WHAT TO DO:
Please transcribe the listing below in full, exactly as written, leaving out its pictures.

== Segment start ==

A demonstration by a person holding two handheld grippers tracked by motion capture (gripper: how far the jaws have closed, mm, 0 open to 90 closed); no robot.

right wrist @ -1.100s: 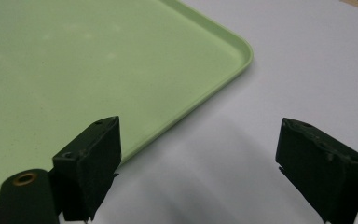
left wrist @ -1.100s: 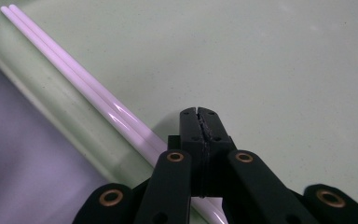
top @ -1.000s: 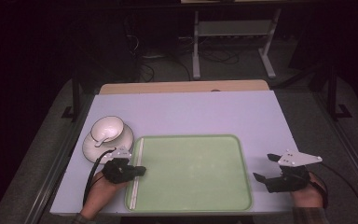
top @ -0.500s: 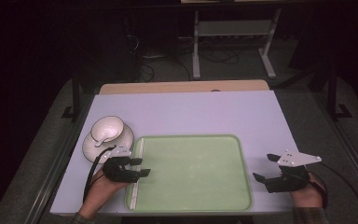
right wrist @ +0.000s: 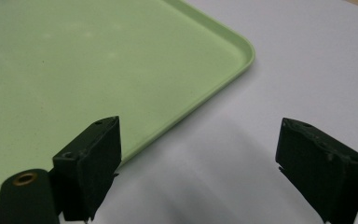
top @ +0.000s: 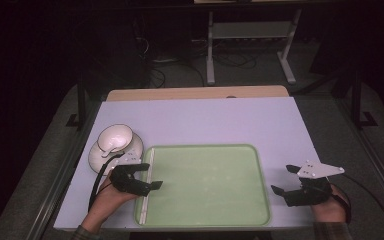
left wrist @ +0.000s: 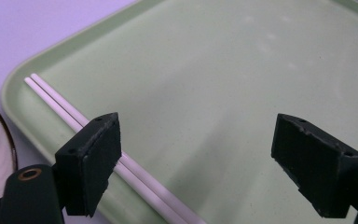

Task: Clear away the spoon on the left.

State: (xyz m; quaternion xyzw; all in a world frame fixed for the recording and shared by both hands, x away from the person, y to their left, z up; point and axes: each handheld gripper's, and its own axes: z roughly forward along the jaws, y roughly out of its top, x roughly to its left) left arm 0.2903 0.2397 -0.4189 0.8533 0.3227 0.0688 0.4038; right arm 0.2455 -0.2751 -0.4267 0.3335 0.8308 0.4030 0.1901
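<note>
A pale green tray point(top: 215, 200) lies at the near middle of the table. Two white chopsticks point(top: 144, 206) lie side by side along its left rim. My left gripper point(top: 152, 176) hovers open over that rim; in the left gripper view the chopsticks point(left wrist: 51, 95) pass under the left jaw of the gripper point(left wrist: 205, 158), and nothing is held. My right gripper point(top: 281, 179) stands open over the bare table just right of the tray. The right gripper view has the tray's corner point(right wrist: 233, 51) ahead of the open gripper point(right wrist: 200, 163).
A white bowl with a spoon point(top: 114, 138) sits on a saucer point(top: 96, 159) left of the tray, close behind my left hand. The saucer's dark rim point(left wrist: 7, 135) shows in the left gripper view. The lavender tabletop point(top: 205, 120) stretches beyond the tray.
My left gripper has shifted slightly right over the tray's left rim and its jaws look spread wider. The right gripper has barely moved.
</note>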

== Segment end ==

EXERCISE RESULT:
A demonstration by a person holding two handheld grippers tracked by motion capture (gripper: how far the jaws have closed, mm, 0 open to 90 closed); no robot.

right wrist @ -1.100s: 
left wrist @ -1.100s: 
top @ -1.000s: 
top @ -0.500s: 
right wrist @ +0.000s: 
top @ +0.000s: 
left wrist @ +0.000s: 

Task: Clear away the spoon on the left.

State: (xyz m; quaternion xyzw; all in a world frame fixed for the recording and shared by both hands, x away from the person, y to their left, z up; point and axes: each handheld gripper's, and its own axes: z roughly forward along the jaws, y roughly out of its top, x roughly to its left) left arm 0.2903 0.2397 -0.4189 0.8533 0.3227 0.0688 0.4038; right arm 0.2455 -0.2751 -0.4267 0.3335 0.8308 0.4030 0.1901
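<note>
A pale green tray point(top: 215, 200) lies at the near middle of the table. Two white chopsticks point(top: 144, 206) lie side by side along its left rim. My left gripper point(top: 152, 176) hovers open over that rim; in the left gripper view the chopsticks point(left wrist: 51, 95) pass under the left jaw of the gripper point(left wrist: 205, 158), and nothing is held. My right gripper point(top: 281, 179) stands open over the bare table just right of the tray. The right gripper view has the tray's corner point(right wrist: 233, 51) ahead of the open gripper point(right wrist: 200, 163).
A white bowl with a spoon point(top: 114, 138) sits on a saucer point(top: 96, 159) left of the tray, close behind my left hand. The saucer's dark rim point(left wrist: 7, 135) shows in the left gripper view. The lavender tabletop point(top: 205, 120) stretches beyond the tray.
My left gripper has shifted slightly right over the tray's left rim and its jaws look spread wider. The right gripper has barely moved.
</note>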

Nothing further is needed to complete the exercise.